Von Daniel Lohninger. Erstellt am 05. Mai 2021 (05:24)

Endlich ist sie vorbei – die etwas lang geratene „Osterruhe“. Wer an der Wirksamkeit von harten Lockdowns gezweifelt hat, wurde eines Besseren belehrt. Niederösterreich wurde vom Sorgenkind zum Musterschüler. Nicht nur die Inzidenzzahlen sind rasant gesunken, sondern auch die Auslastung der Intensivstationen.

Doch wie groß ist jetzt die Gefahr, mit den geplanten raschen Öffnungsschritten diesen Vorsprung wieder zu verspielen? Diese Frage sollte nicht nur vorsichtige Zeitgenossen und Virologen beschäftigen, sondern uns alle. Denn die Aufbruchstimmung, die sich seit Montag durch die Geschäftsstraßen und Einkaufszentren der Städte zieht, und die Hoffnung auf Normalität, die sich mit der Wiedereröffnung der Gastronomie in zwei Wochen einstellen wird, ist brüchig. Steigen die Zahlen wieder, wird das ungeliebte „L-Wort“ – also Lockdown – wohl wieder öfter zu hören sein.

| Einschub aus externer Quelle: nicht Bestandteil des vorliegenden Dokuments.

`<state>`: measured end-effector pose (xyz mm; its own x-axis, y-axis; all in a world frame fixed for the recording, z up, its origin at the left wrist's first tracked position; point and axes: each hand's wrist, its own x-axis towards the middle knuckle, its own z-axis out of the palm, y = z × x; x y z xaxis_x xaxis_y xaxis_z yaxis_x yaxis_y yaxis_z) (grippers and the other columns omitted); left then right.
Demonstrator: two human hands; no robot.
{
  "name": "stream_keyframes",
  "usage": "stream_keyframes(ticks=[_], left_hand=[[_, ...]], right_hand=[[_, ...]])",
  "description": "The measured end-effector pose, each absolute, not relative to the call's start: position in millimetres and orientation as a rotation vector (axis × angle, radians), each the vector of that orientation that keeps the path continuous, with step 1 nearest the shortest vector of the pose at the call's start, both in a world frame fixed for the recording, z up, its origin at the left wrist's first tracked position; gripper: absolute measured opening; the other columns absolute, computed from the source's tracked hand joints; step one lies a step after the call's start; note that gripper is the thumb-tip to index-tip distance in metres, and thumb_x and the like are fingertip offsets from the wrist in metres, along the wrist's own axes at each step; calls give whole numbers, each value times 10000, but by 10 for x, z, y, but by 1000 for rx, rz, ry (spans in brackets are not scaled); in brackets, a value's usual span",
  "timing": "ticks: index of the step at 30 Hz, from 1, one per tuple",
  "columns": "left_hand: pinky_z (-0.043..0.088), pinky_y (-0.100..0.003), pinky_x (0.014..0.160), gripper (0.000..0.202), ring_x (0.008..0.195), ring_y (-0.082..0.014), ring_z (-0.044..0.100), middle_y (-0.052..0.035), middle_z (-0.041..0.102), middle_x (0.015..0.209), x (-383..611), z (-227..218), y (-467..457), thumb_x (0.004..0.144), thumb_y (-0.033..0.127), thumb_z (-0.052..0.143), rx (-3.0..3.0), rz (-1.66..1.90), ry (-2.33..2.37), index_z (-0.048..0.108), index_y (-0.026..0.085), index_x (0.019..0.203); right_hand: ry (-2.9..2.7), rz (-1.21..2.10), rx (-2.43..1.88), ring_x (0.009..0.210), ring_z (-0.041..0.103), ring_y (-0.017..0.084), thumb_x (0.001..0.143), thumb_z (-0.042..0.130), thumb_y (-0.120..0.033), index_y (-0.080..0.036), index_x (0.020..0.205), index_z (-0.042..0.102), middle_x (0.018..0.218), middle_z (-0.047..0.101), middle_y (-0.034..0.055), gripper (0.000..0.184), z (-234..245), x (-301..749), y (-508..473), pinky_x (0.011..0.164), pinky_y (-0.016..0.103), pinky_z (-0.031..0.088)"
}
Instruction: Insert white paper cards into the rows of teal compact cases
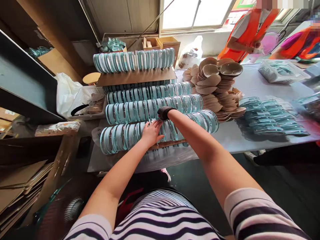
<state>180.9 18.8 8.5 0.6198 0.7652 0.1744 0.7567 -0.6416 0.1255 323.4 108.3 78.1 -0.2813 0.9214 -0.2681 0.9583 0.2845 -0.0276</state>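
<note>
Long rows of round, flat, clear and teal discs stand on edge across the table; their exact kind I cannot tell. My left hand (151,133) lies on the front row of discs (122,136), fingers stretched out and apart, fingertips near the row's top. Just beyond it, my right hand (165,112), in a black glove, is curled down at the gap between the front row and the second row (130,111). Its fingertips are hidden, and so is whatever they grip.
Another row (135,60) rests on cardboard (137,77) at the back. Brown oval pieces (208,81) are piled right of the rows, beside teal stacks (265,116). A white basket (96,111) stands left. Two people in orange vests (246,33) are at the far right.
</note>
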Motion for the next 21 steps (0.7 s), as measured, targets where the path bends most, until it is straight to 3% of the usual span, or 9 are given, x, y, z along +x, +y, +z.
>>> stream_keyframes(ticks=[4,6,10,15,19,21], left_hand=[[273,-508,1139,650,1392,-263,381,-91,448,1499,1813,79,164,860,456,599,2739,355,1323,421,218,1439],[263,-510,1146,654,1400,-259,371,-73,432,1512,1827,79,148,858,442,604,2721,349,1329,404,240,1447],[252,-507,1154,652,1405,-259,364,-53,421,1521,1851,80,128,853,447,601,2694,318,1332,402,261,1446],[236,-509,1169,635,1410,-256,353,-41,420,1521,1824,113,87,850,427,593,2658,337,1361,419,251,1434],[188,-502,1195,639,1453,-261,268,-52,386,1542,1933,203,31,879,409,565,2641,403,1401,388,221,1463],[155,-510,1204,688,1473,-270,214,-66,347,1562,2088,228,22,883,438,563,2671,444,1361,344,204,1492]], right_hand=[[2436,-209,1739,929,652,157,941,498,-232,-93,992,700,963,706,81,251,744,3462,624,813,251,449],[2478,-186,1766,908,661,174,921,493,-218,-124,1010,704,980,712,95,247,590,3575,272,773,243,452],[2522,-235,1849,799,671,213,898,528,-233,-173,982,724,976,719,102,221,-79,3656,-418,670,286,480],[2546,-254,1960,908,673,230,941,457,-206,-226,1078,721,1090,721,93,298,-687,3640,-838,749,307,503],[2590,-214,2041,879,678,214,951,439,-268,-230,1045,726,982,739,89,304,-219,3912,-625,785,304,496],[2472,-52,2174,971,666,227,970,385,-289,-217,1126,696,1043,723,110,356,210,4070,-255,842,316,478]])
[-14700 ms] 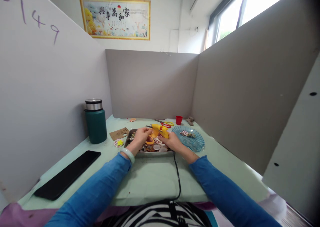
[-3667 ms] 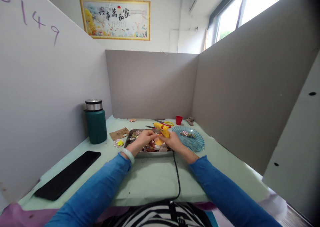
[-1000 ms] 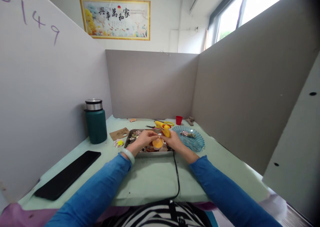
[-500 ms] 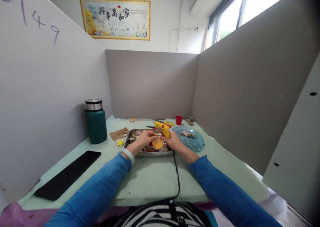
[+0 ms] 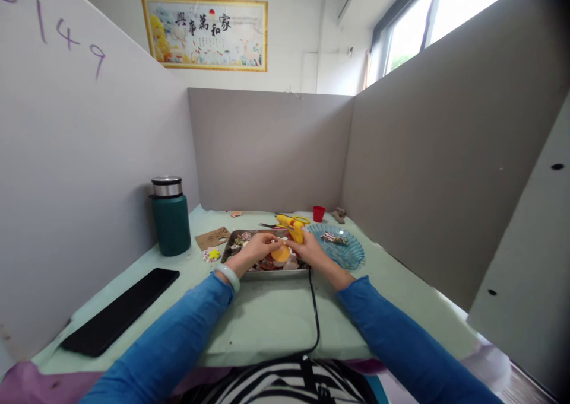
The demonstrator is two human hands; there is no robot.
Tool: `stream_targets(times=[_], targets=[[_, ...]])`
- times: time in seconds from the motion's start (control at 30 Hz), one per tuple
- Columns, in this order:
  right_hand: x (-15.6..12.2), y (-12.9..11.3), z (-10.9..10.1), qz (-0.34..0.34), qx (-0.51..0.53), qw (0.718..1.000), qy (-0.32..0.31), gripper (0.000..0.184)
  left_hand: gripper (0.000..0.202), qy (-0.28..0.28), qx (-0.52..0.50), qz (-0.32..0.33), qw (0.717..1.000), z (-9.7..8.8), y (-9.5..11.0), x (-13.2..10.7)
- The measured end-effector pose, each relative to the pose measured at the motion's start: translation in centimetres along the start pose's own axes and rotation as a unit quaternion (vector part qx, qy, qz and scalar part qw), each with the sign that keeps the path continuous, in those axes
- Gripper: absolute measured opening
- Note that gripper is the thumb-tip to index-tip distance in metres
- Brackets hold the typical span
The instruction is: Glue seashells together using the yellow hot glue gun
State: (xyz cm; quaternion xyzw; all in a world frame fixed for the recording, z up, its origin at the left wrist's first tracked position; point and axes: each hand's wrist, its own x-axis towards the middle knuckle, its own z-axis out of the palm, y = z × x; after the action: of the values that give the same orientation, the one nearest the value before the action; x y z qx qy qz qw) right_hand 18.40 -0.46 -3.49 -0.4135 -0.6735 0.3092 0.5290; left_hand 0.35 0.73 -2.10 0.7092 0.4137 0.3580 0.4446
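Between my hands, above a metal tray [image 5: 267, 275] of mixed shells and small pieces, is a flat round orange disc [image 5: 280, 253]. My left hand [image 5: 258, 248] pinches the disc's upper left edge, fingers closed. My right hand [image 5: 312, 253] is closed around a yellow glue gun [image 5: 291, 226], whose body points up and to the left. The right fingertips also meet the disc's upper edge. Something small and pale shows between the fingertips, too small to name. From the tray's right side a black cord [image 5: 316, 315] runs down to the table edge.
A blue glass plate [image 5: 354, 255] with small decorated pieces stands right of the tray. At the left are a green bottle [image 5: 171, 226], a black phone [image 5: 122, 312], brown card [image 5: 209, 239] and a flower-like piece [image 5: 212, 254]. Behind lie yellow-handled scissors [image 5: 301, 220] and a red cup [image 5: 318, 214].
The orange disc has tilted and risen slightly between my fingers. The glue gun has shifted a little to the right. Both forearms stay in place.
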Motion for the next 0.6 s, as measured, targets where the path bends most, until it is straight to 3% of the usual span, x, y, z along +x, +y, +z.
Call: stream_targets(times=[0.33,0.6], targets=[[-0.01,-0.06,-0.04,-0.007,-0.005,1.0,-0.004,0.025,0.045,-0.016,-0.022,0.004,1.0,0.07,0.79,-0.49],[0.16,0.32,-0.03,-0.022,-0.009,1.0,-0.011,0.028,0.044,0.006,0.0,0.005,1.0,-0.04,0.25,-0.13]])
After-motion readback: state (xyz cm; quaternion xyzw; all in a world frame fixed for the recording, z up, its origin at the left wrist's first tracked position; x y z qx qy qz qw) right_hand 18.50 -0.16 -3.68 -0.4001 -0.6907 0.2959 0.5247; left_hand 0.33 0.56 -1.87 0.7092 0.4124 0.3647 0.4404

Die Antwort auf diese Frage kann nur sein, dass bei aller Aufbruchstimmung die Vorsicht noch lange unsere Begleiterin in allen Bereichen sein wird – auch dann, wenn viele von uns geimpft sein werden. Diese Vorsicht fordert der Staat von seinen Bürgerinnen und Bürgern auch ein – vor allem, wenn es um die Gesundheit anderer Menschen geht.

Aber: Ist gewährleistet, dass nur getestete, geimpfte oder genesene Personen ein Angebot nutzen, lassen sich unter Einhaltung von gewissen Hygiene-Standards dauerhaft nahezu alle Bereiche der Gesellschaft offenhalten – und weitere Lockdowns verhindern. Denn das Konzept, alle Menschen unter einen Glassturz zu stellen, war in den Anfangszeiten der Corona-Pandemie zweifellos richtig. Spätestens nach der „Osterruhe“ hat es aber ausgedient.